[Data extracted from a collection]

━━━

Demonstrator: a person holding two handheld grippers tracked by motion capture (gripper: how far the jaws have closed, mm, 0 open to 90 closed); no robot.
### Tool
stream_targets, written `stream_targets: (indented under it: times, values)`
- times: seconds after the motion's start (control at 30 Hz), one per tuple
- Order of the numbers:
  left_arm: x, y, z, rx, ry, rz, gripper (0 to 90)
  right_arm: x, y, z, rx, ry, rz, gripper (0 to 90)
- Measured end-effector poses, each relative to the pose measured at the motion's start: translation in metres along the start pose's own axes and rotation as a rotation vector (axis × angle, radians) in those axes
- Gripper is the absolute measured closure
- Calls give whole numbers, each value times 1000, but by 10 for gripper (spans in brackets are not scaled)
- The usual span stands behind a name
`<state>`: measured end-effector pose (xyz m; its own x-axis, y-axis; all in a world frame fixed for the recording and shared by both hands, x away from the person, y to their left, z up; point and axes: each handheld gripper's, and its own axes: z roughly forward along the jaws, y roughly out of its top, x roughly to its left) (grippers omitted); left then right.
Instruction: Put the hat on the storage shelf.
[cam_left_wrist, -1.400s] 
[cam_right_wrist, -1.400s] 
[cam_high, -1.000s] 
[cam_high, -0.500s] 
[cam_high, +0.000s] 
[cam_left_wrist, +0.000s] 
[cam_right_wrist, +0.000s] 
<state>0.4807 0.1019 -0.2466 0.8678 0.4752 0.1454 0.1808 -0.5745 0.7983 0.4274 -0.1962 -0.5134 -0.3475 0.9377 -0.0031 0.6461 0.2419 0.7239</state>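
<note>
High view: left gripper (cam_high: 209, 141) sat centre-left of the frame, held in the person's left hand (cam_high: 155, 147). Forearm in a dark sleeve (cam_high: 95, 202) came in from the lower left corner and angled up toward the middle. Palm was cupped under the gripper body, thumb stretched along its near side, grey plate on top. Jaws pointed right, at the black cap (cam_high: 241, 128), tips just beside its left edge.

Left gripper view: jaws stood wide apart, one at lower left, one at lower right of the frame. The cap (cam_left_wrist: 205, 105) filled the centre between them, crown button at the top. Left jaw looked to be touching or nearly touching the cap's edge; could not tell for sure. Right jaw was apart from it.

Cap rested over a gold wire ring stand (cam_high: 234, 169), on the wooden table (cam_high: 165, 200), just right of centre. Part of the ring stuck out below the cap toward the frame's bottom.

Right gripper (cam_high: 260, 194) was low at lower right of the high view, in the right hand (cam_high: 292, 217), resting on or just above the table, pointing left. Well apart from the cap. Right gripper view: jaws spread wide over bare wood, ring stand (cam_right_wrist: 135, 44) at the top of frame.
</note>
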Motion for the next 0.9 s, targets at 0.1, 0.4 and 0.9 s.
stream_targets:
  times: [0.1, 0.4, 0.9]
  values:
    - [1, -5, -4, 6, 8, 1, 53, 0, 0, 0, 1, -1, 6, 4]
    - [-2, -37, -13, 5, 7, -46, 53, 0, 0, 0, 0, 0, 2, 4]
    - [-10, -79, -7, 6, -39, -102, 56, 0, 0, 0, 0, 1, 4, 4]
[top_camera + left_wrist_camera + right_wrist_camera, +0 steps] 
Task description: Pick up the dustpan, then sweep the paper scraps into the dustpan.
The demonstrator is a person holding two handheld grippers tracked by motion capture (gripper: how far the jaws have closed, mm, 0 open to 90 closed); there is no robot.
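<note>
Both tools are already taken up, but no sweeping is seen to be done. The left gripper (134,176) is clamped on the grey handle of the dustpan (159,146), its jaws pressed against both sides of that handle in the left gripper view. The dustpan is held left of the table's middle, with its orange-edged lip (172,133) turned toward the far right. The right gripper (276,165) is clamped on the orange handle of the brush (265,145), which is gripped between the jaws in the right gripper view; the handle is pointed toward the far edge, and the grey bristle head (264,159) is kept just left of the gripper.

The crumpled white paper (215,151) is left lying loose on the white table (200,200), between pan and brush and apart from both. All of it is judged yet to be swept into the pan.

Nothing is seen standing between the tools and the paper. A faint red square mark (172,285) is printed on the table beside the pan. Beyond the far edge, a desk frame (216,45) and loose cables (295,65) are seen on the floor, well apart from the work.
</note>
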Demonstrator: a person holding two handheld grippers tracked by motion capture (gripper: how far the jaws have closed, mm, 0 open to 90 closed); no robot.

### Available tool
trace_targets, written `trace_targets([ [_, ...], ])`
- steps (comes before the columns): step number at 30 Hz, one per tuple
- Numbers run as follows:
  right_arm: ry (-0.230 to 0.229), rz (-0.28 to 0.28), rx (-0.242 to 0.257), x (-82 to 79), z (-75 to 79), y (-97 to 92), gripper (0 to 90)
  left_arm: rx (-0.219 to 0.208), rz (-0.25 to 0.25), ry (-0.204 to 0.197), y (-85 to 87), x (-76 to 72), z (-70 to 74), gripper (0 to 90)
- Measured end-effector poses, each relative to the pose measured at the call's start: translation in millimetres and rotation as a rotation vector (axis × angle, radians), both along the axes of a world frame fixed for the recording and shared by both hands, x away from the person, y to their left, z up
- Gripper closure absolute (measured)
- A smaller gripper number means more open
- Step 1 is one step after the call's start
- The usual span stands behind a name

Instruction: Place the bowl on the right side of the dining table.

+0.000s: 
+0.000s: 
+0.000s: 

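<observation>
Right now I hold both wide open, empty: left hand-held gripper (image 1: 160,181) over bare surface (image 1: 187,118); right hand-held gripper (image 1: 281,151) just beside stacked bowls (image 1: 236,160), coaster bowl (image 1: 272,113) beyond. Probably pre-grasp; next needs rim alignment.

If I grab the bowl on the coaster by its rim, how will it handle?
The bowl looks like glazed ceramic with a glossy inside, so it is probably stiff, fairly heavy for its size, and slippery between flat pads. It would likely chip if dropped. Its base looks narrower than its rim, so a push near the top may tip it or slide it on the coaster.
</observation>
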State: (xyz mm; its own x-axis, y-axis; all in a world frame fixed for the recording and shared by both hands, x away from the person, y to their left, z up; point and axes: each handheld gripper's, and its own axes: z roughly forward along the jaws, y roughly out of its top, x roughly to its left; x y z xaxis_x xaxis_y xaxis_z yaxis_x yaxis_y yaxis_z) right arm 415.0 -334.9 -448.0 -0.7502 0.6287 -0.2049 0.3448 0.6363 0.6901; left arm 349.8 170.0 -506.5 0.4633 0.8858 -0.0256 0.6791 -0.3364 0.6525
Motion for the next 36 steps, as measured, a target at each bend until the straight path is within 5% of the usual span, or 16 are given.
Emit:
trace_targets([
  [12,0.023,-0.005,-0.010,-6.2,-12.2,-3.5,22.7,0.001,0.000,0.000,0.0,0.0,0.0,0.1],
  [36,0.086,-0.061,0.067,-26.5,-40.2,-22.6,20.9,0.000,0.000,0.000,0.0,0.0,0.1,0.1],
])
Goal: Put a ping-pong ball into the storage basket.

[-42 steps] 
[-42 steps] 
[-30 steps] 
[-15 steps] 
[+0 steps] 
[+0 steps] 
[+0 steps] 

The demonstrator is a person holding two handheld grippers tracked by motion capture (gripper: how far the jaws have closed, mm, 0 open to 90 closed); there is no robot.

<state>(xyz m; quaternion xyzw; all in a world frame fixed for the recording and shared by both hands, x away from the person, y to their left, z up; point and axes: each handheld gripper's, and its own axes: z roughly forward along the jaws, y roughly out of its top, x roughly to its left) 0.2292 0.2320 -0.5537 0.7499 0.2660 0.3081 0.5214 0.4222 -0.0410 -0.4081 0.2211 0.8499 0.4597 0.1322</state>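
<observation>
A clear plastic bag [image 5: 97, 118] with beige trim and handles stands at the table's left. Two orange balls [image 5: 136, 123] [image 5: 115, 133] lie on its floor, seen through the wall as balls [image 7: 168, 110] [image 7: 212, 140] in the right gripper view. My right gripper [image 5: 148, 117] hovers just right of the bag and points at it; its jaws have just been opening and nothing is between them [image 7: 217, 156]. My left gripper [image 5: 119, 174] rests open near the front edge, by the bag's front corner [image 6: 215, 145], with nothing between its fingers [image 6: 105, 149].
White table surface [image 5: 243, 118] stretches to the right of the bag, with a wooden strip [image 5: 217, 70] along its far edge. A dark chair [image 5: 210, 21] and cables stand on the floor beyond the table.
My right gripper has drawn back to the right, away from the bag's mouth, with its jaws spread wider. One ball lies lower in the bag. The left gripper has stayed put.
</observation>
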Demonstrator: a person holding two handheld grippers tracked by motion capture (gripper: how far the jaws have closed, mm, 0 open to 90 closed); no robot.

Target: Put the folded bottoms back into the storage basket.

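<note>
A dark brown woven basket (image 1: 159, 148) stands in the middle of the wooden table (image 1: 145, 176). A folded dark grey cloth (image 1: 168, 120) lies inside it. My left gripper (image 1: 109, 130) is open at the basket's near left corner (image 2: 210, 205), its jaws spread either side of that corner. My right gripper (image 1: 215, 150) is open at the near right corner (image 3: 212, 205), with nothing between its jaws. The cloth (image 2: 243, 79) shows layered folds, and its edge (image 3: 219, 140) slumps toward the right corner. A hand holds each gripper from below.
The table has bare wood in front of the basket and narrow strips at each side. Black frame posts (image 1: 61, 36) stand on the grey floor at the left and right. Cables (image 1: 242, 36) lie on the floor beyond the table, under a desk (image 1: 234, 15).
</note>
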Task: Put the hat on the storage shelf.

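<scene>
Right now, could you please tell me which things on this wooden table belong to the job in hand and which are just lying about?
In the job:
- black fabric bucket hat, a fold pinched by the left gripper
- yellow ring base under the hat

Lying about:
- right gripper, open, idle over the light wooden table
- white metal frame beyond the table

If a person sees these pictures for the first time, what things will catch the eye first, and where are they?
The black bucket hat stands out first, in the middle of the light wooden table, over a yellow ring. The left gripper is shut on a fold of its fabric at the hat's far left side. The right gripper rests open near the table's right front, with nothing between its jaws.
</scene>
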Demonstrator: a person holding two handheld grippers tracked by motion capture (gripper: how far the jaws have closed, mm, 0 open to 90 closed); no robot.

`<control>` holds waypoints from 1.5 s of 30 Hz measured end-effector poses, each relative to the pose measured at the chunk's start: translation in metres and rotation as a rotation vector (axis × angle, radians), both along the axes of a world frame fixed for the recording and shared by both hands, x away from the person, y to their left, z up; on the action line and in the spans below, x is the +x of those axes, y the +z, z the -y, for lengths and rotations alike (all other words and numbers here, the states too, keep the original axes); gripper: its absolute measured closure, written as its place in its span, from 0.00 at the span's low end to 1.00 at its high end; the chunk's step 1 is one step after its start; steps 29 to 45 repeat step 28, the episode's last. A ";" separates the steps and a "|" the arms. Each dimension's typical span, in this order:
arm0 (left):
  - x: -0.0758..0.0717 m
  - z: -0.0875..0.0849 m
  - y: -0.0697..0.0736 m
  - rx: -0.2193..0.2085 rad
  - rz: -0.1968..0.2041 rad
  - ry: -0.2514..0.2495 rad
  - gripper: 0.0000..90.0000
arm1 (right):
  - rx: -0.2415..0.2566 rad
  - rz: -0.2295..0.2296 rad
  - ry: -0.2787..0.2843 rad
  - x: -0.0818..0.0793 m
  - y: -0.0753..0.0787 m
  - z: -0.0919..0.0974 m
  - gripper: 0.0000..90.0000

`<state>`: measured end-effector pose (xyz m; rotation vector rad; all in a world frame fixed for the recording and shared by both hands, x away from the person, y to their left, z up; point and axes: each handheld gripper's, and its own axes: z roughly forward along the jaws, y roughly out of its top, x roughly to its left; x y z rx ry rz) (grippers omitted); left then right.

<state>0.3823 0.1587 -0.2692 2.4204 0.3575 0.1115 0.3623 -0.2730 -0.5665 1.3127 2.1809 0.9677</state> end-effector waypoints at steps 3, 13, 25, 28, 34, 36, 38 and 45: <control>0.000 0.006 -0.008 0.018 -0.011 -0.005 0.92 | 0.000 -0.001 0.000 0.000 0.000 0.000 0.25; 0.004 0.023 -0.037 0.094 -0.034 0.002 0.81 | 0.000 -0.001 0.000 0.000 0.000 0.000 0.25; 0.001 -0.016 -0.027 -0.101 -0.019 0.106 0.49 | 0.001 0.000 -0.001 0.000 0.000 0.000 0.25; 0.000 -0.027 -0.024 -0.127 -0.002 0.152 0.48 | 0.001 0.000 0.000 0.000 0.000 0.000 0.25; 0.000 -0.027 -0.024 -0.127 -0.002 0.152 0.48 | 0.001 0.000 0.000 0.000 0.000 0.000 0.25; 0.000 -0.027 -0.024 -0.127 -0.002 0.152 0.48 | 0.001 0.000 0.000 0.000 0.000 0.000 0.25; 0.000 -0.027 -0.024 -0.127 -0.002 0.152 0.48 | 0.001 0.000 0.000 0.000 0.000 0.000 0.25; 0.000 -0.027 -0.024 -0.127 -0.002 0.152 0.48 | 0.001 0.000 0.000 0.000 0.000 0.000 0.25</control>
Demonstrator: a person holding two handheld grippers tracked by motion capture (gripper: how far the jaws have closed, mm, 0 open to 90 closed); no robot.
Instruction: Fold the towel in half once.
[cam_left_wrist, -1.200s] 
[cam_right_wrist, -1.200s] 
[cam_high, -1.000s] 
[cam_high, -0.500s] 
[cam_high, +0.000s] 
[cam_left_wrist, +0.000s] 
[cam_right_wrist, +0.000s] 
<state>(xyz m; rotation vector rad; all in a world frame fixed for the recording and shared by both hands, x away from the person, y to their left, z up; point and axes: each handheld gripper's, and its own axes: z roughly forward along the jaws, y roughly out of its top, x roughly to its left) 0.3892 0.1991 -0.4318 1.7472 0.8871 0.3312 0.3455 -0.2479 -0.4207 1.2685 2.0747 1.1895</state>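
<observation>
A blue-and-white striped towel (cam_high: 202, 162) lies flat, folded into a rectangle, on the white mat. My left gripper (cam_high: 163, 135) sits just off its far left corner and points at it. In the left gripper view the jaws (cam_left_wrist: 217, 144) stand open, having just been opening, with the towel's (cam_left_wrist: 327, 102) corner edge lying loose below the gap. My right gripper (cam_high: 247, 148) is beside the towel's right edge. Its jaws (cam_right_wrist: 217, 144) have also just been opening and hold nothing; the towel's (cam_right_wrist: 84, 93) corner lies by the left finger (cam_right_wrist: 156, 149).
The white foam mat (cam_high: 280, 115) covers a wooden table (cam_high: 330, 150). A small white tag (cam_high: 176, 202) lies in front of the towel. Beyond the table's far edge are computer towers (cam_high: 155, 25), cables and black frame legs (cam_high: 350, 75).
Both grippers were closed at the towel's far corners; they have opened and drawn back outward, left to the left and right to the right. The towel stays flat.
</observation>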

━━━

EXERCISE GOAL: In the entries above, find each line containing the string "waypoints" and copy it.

OUTPUT:
`<control>` holds waypoints from 1.5 s of 30 Hz measured end-effector poses, each relative to the pose measured at the chunk's start: translation in metres and rotation as a rotation vector (axis × angle, radians), both along the axes of a world frame fixed for the recording and shared by both hands, x away from the person, y to their left, z up; on the action line and in the spans below, x is the +x of those axes, y the +z, z the -y, for lengths and rotations alike (all other words and numbers here, the states too, keep the original axes); gripper: its absolute measured closure, written as its place in its span, from 0.00 at the span's low end to 1.00 at its high end; the chunk's step 1 is one step after its start; steps 29 to 45 repeat step 28, the episode's last. A ";" separates the steps and a "|" the arms. Each dimension's typical span, in this order:
<state>0.3823 0.1587 -0.2692 2.4204 0.3575 0.1115 0.3623 -0.2730 -0.5665 1.3127 2.1809 0.9677</state> end-effector waypoints at steps 3, 13, 25, 28, 34, 36, 38 and 45: <control>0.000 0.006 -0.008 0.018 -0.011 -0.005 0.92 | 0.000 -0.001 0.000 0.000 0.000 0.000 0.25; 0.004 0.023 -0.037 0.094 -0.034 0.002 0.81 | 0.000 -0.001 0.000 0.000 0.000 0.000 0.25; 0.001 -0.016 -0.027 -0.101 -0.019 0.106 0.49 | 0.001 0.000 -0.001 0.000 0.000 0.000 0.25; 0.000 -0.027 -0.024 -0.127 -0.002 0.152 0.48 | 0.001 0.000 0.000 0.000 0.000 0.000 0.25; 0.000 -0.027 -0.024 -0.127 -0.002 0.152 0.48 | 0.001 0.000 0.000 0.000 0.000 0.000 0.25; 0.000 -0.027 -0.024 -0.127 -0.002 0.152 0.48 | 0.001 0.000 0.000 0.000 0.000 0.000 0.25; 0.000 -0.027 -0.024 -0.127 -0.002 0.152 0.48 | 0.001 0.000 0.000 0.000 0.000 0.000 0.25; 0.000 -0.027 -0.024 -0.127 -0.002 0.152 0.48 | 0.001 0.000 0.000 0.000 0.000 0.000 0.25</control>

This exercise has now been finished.